What the task asks:
Which of the lines in the data below contain the string "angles"? Copy each of them.

Record set:
□ □ □ □ □ □ □

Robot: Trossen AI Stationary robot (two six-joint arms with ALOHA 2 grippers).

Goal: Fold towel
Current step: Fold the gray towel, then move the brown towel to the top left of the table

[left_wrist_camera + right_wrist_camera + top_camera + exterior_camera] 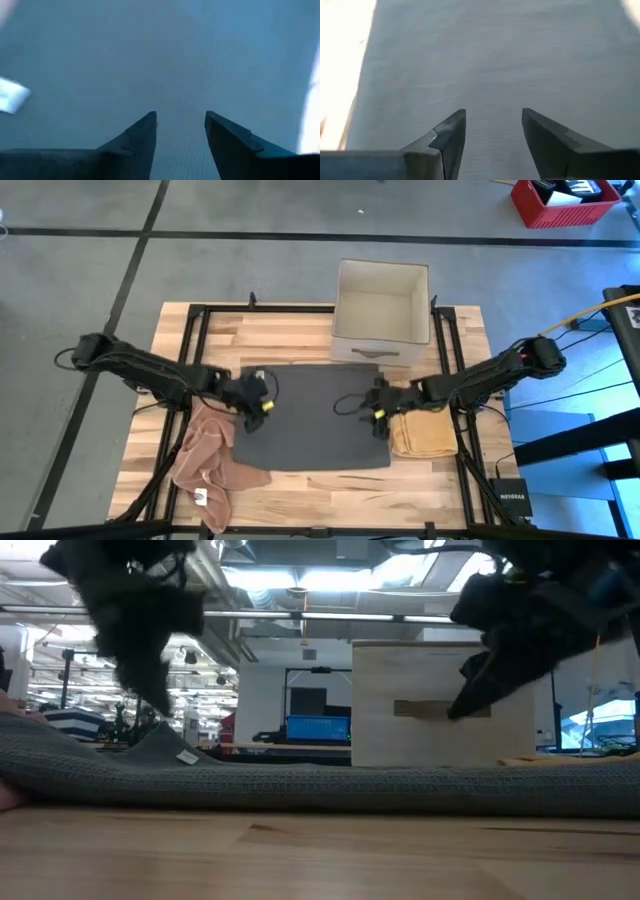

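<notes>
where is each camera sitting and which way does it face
High view: above the table, facing straight down; both arms, left pincer and right pincer over the grey towel.
Low view: at tabletop height, facing level across; towel, box, arms entering from above.
Left wrist view: on the left arm, facing the towel; pincer open.
Right wrist view: likewise; towel, pincer open.
Shared: all show the grey towel.

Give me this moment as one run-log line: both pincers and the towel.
left pincer: open, over grey towel's left edge | right pincer: open, over its right edge | grey towel: flat on table, unheld
</notes>
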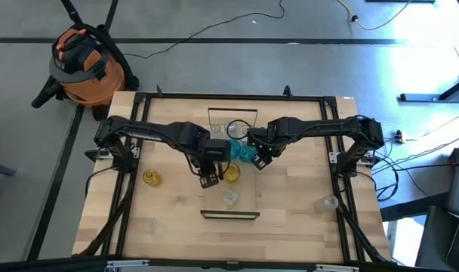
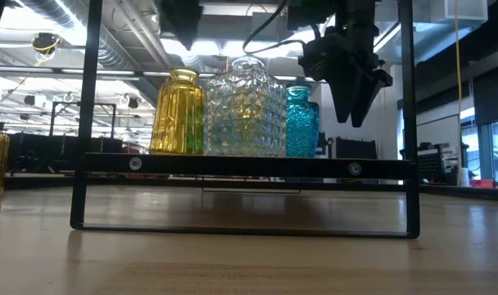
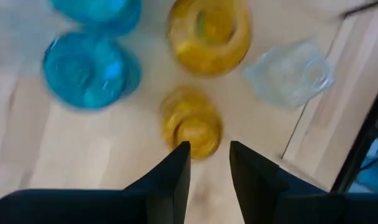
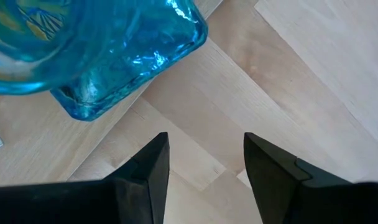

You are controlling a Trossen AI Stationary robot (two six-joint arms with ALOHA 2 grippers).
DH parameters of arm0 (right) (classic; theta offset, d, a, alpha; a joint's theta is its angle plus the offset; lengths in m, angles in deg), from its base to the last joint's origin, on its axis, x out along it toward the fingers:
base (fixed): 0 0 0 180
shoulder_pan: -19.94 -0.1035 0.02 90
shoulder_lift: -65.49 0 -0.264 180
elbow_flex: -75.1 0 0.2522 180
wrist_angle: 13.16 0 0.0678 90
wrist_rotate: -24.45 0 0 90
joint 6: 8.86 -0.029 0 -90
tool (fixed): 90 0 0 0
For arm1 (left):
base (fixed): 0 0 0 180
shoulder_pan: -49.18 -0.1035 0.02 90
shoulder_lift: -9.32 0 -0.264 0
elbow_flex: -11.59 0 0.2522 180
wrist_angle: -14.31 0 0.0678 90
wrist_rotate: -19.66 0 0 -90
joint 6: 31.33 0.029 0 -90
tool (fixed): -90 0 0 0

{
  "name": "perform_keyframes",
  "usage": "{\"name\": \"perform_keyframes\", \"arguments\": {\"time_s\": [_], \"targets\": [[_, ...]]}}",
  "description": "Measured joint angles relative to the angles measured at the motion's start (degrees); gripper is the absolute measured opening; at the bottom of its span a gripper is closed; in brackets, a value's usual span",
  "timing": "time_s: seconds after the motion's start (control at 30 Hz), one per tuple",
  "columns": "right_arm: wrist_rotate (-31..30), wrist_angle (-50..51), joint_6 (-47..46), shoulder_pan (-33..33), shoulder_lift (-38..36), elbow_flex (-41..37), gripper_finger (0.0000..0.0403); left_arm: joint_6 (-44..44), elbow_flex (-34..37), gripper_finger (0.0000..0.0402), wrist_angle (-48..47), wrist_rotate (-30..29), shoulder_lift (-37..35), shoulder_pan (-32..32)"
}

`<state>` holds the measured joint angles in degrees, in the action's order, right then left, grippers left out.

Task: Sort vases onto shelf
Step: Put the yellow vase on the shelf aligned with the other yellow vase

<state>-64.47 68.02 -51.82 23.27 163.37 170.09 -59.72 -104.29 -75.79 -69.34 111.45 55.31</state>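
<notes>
The shelf (image 1: 254,198) is a pale board with dark wire frames at both short ends, lying in the middle of the table. On it stand teal vases (image 1: 242,152), an amber vase (image 1: 231,174) and clear ones (image 1: 229,198). My left gripper (image 3: 209,149) hangs open above a small amber vase (image 3: 190,121) and its fingers are clear of it. My right gripper (image 4: 206,140) is open, pointing down over bare board beside a teal vase (image 4: 114,56). In the low view it (image 2: 351,111) hangs right of the teal vase (image 2: 301,123).
Off the shelf, an amber vase (image 1: 152,177) stands at the table's left, a clear one (image 1: 328,202) at the right and another clear one (image 1: 150,225) near the front left. An orange vacuum (image 1: 86,68) sits on the floor beyond the far left corner.
</notes>
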Motion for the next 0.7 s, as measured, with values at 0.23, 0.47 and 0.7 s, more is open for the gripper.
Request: {"name": "perform_keyframes", "arguments": {"time_s": [0.23, 0.47, 0.7], "targets": [[0.0, -0.04, 0.0, 0.0, 0.0, 0.0, 0.017, -1.55, 2.47, 0.0092, -4.3, 1.94, -0.07, 0.74], [-0.21, 0.17, -1.59, -1.49, 0.0, 0.0, 0.017, -6.52, 9.9, 0.0046, -3.84, 1.51, 0.02, 1.94], [-4.28, 1.78, -7.95, -4.77, 0.0, 0.0, 0.017, -16.85, 17.24, 0.0006, 0.77, -2.9, 0.04, 3.4]]}}
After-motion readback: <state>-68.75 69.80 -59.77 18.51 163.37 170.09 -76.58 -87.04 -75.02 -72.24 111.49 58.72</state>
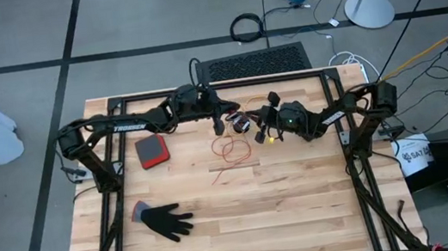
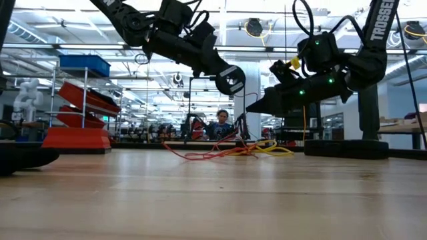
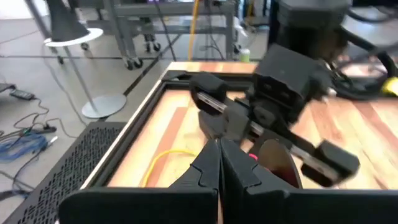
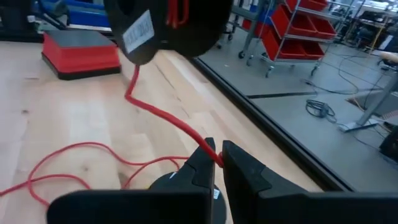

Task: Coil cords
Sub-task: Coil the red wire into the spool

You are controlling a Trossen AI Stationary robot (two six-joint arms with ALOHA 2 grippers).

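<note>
Observed black glove lying near the front of the table, clear of the work. Found loose loops of the orange-red cord spread at mid-table, uncoiled. Noted right gripper pinched shut on that cord just above the loops, probably to keep the strand taut. Noted left gripper close beside it, fingers pressed together, the same cord running up into it; judged as the anchor for winding. Could not locate the black cord. Recorded red block farther left, untouched.
</note>
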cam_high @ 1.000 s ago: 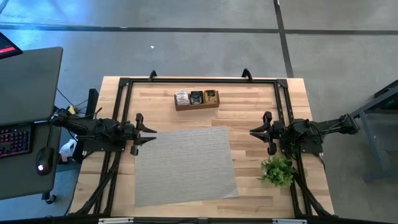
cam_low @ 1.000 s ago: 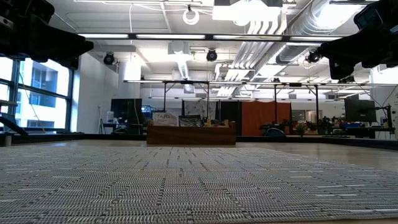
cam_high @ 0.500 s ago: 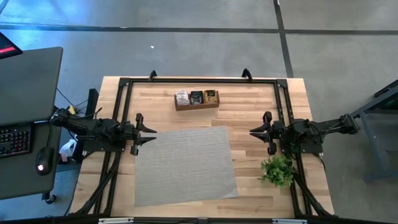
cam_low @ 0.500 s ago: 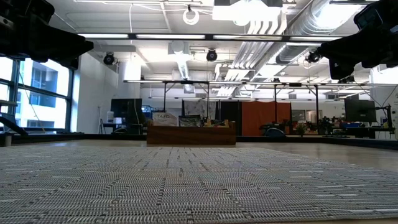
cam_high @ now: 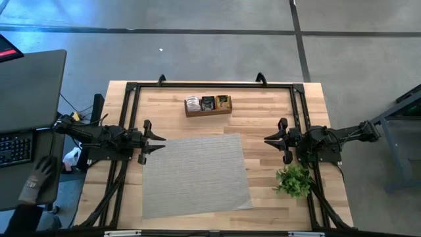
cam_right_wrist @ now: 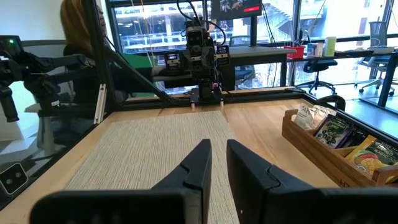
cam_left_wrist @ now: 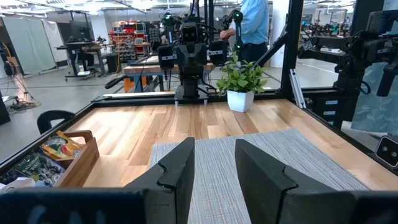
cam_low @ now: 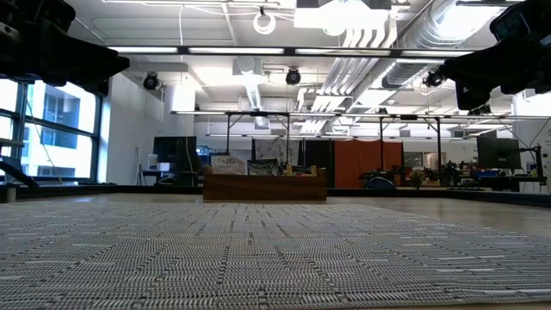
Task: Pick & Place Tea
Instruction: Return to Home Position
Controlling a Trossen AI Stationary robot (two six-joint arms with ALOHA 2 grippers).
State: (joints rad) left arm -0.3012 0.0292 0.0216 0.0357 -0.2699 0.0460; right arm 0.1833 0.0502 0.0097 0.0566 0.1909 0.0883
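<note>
Across the middle of the high view lies the table, with the grey mat covering its lower centre. I see no sachet on the mat. Both arms are pulled in to the table's side edges. The left gripper hangs at the mat's left edge, and the right gripper sits just off its upper right corner, above the plant.

The organizer stands at the table's upper centre, and all the tea I can find sits in its sections. In the wrist views the left fingers are spread apart, the right fingers only narrowly parted, and neither pair pinches anything.

I judge the sorting done and the homing step all but finished. The next move calls only for resting both arms, well away from the organizer.
</note>
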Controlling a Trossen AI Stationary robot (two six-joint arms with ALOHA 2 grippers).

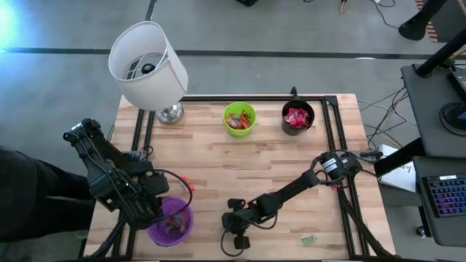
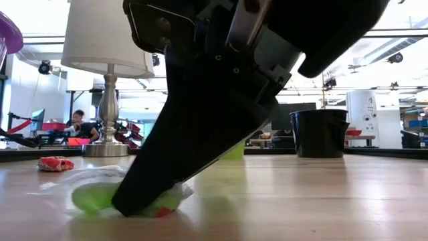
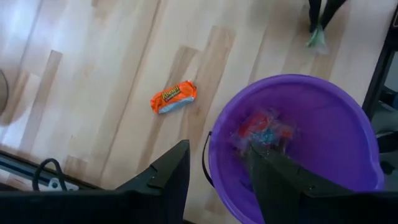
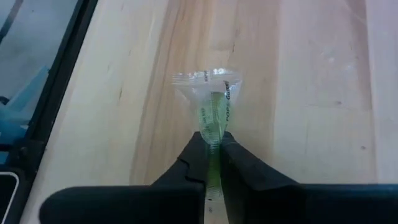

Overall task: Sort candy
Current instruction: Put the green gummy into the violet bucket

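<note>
Right hand [image 4: 212,148] is pinched shut on a green candy in a clear crinkly wrapper [image 4: 210,93], down at the near edge of the tabletop [image 1: 291,167]. Grip looks thin: the fingers have only a fold of the wrapper, so it could slip out or tear on the lift, and a fast swing might flick it off the near edge, which is just beside it. Another green candy [image 1: 309,239] lies near that edge too. Left hand [image 3: 217,171] hangs spread over the purple cup [image 1: 172,222], holding nothing; an orange candy [image 3: 173,98] lies just beside the cup. Route to the green cup [image 1: 239,118] and black cup [image 1: 297,117] at the far side is bare wood mid-table. Lamp [image 1: 149,67] stands far left, well apart from that path; the black frame rails along the sides are the main things to snag on.
</note>
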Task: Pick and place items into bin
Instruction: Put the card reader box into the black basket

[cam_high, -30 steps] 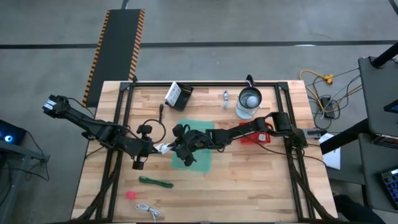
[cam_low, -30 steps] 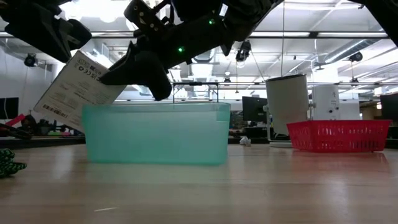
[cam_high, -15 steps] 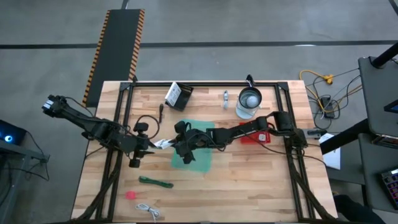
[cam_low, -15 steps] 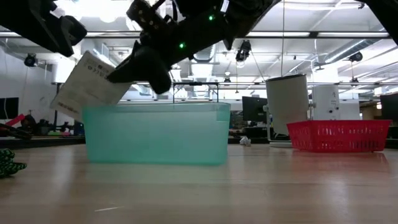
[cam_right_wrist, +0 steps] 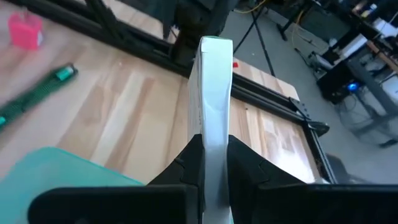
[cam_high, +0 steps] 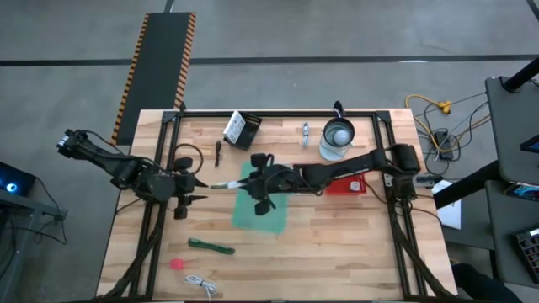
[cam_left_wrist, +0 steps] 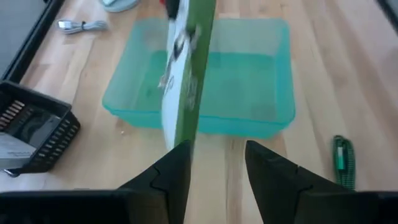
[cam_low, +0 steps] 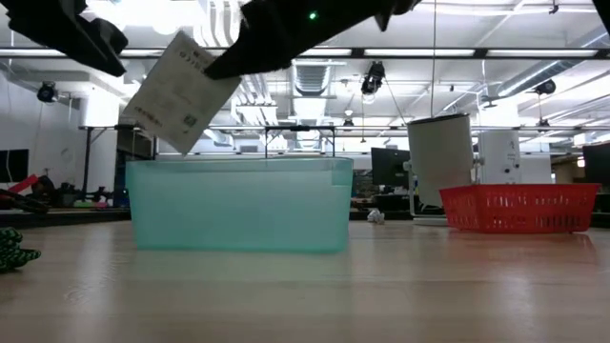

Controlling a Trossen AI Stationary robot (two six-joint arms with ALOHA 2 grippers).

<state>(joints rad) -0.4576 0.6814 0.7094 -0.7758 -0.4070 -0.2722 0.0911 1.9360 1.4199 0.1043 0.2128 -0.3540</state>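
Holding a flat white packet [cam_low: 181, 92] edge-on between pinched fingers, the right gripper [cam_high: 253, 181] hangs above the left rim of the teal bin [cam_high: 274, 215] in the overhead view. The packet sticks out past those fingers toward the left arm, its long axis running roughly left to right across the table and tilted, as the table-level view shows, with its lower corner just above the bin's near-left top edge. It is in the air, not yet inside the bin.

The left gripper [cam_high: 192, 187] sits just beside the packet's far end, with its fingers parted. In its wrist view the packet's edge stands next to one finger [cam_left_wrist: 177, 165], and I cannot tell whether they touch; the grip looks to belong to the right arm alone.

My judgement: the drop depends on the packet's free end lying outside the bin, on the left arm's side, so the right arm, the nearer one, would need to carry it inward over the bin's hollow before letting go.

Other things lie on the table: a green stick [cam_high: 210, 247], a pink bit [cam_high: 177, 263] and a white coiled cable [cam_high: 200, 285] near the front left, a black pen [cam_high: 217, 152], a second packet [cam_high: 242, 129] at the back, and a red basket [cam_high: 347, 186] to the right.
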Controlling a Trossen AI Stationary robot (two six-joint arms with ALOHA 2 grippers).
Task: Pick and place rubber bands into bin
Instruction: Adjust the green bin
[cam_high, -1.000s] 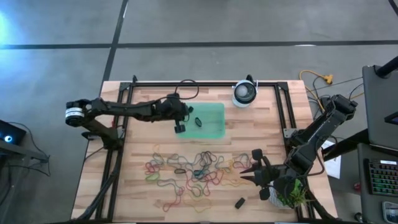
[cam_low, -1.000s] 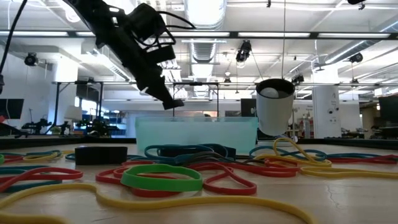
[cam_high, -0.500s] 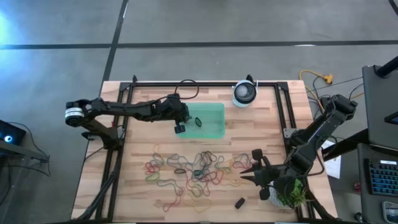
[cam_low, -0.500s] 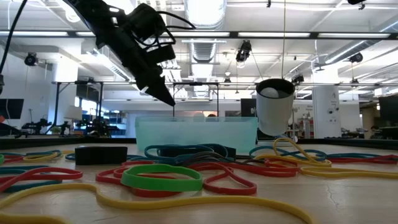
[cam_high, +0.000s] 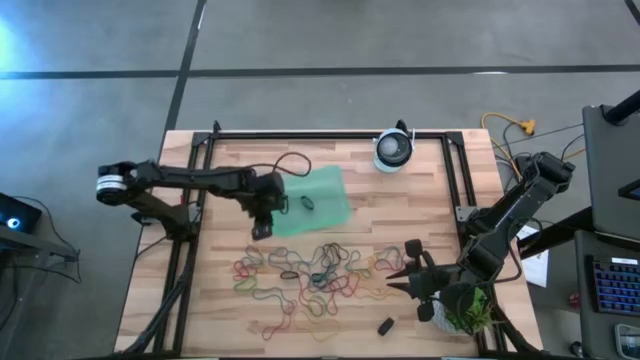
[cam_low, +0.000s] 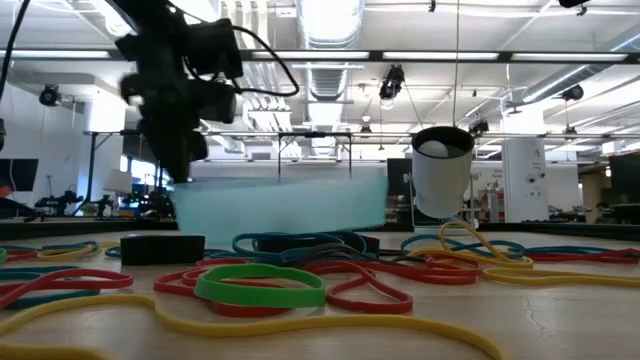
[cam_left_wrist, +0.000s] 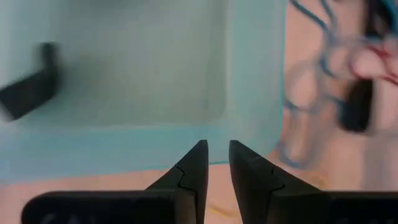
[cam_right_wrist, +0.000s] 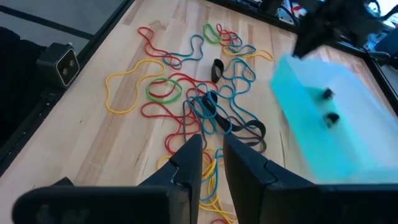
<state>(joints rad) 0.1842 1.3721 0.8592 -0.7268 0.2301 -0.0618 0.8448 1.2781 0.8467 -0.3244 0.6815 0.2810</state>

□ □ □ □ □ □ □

Task result:
DH parameters of arm0 (right) (classic; theta offset, d, a, alpha; a joint's theta is its angle plus the offset; lengths in m, angles in deg), from its base to the last joint's origin, on its axis, x out along it toward the fingers:
  "description": "Measured joint angles relative to the angles measured at the motion's start (degrees); gripper is the absolute measured opening; at the bottom of its span a gripper is closed; in brackets, a value's usual span",
`<state>` holds the measured joint angles in degrees, in the action's order, right then left, grippers left out.

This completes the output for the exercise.